The following is an obvious consequence: $\mathsf{L}^{1+\epsilon} \subseteq \mathsf{P}$ would imply $\mathsf{L} \subsetneq \mathsf{P}$ and therefore $\mathsf{L} \neq \mathsf{P}$.

By the space hierarchy theorem, $\forall \epsilon > 0: \mathsf{L} \subsetneq \mathsf{L}^{1+\epsilon}$ . If $\mathsf{L}^{1+\epsilon} \subseteq \mathsf{P}$ then $\mathsf{L} \subsetneq \mathsf{L}^{1+\epsilon} \subseteq \mathsf{P}$.
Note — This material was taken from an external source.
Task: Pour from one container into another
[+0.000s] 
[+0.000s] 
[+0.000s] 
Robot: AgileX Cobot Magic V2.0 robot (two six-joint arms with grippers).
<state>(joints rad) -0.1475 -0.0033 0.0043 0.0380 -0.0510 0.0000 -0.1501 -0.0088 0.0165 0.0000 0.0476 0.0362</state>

  • $\begingroup$ Small footnote: If $P \neq L$, then we have $P \neq NL$ or $NL \neq L$. $\endgroup$ – Michael Wehar Jan 20 '18 at 1:57

$ \newcommand{\DSPACE}{\mathsf{DSPACE}} \newcommand{\L}{\mathsf{L}} \newcommand{\P}{\mathsf{P}} \newcommand{\DTIME}{\mathsf{DTIME}} $

$\L^2 \subseteq \P$ would refute the Exponential Time Hypothesis.

If $\L^2 \subseteq \P$ then by a padding argument $\DSPACE(n) \subseteq \DTIME(2^{O(\sqrt n)})$. This means that the satisfiability problem $\mathsf{SAT} \in \DSPACE(n)$ can be decided in $2^{o(n)}$ steps, refuting the Exponential Time Hypothesis.

More generally, $\DSPACE(\log^{k} n) \subseteq \P$ for $k\geq1$ implies $\mathsf{SAT} \in \DSPACE(n) \subseteq \DTIME(2^{O(n^{\frac{1}{k}})})$.

(This answer is expanded from a comment by @MichaelWehar.)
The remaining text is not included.